Die Idee, Menschen mit Schweineorganen zu versorgen, ist nicht neu. Bereits in den 1990ern wurde diese Art der Transplantation erforscht. Sie gehört zum Feld der Xenotransplantationen, in welchen funktionstüchtige Zellen oder Organe zwischen verschiedenen Spezies übertragen werden. Das Schwein bietet viele Vorzüge als Organspender: Es ist ungefähr so groß wie ein Mensch, relativ gut erforscht und lässt sich leicht züchten.

Bild: geograph, Keith Evans | CC BY-SA 2.0

Allerdings stellte man auch schnell fest, dass Schweine endogene Retroviren in ihrer DNA tragen, die nicht zu denen des Menschen passen.
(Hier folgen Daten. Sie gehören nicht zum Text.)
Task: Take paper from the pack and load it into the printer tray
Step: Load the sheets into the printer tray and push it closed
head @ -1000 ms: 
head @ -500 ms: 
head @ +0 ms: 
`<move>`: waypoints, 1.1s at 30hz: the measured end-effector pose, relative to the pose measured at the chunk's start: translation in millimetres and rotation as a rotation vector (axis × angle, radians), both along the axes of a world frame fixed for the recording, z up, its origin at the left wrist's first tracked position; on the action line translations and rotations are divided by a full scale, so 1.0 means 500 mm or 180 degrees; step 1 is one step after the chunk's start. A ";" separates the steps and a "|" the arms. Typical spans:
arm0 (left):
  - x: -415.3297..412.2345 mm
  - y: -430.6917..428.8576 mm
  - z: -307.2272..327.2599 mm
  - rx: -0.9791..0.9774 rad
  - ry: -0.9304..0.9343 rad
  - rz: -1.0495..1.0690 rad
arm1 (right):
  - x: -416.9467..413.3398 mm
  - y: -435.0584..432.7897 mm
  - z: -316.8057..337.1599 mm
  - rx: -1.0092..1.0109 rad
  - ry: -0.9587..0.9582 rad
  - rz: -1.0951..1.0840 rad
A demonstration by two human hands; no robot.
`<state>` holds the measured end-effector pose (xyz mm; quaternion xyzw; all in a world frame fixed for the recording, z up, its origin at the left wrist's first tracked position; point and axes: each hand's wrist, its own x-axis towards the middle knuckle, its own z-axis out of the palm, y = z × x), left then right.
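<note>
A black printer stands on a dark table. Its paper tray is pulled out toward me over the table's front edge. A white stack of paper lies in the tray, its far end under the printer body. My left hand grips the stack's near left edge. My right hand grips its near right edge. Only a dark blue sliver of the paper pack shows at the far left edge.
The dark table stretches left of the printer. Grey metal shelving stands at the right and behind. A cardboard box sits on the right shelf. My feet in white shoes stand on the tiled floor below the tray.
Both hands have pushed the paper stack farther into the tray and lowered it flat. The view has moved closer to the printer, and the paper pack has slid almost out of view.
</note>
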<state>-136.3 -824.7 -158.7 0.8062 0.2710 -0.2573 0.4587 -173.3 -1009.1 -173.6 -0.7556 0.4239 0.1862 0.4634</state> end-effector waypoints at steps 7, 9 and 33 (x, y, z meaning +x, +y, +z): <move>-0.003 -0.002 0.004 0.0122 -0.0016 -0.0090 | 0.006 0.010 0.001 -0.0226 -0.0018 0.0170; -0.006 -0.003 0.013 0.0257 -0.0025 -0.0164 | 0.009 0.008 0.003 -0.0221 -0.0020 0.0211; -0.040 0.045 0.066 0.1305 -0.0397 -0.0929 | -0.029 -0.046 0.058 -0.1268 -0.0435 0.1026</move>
Diese Gene werden als Provirus, der keinen vollständigen Replikationszyklus durchlaufen hat, von Generation zu Generation im Genom des Wirts weitervererbt. Bei Schweinen heißen diese Viren PERVs (Porvine Endogenous Retroviruses). Sie können jedoch selbst neue Viren produzieren und andere, gesunde Zellen infizieren.

Als die Wissenschaftlicher menschliche und schweinische Zellen in einer Petrischale mischten, infizierten diese PERVs auch die humanen Zellen und machten damit die Hoffnung auf eine Übertragung zunichte. Church identifizierte nun, wie viele PERVs sich im tierischen Genom finden lassen und kam auf 62. Mit dieser überschaubaren Zahl hatte er ziemliches Glück, denn eine höhere Anzahl hätte die Möglichkeiten und sicherlich auch die Effizienz des Experiments überschritten.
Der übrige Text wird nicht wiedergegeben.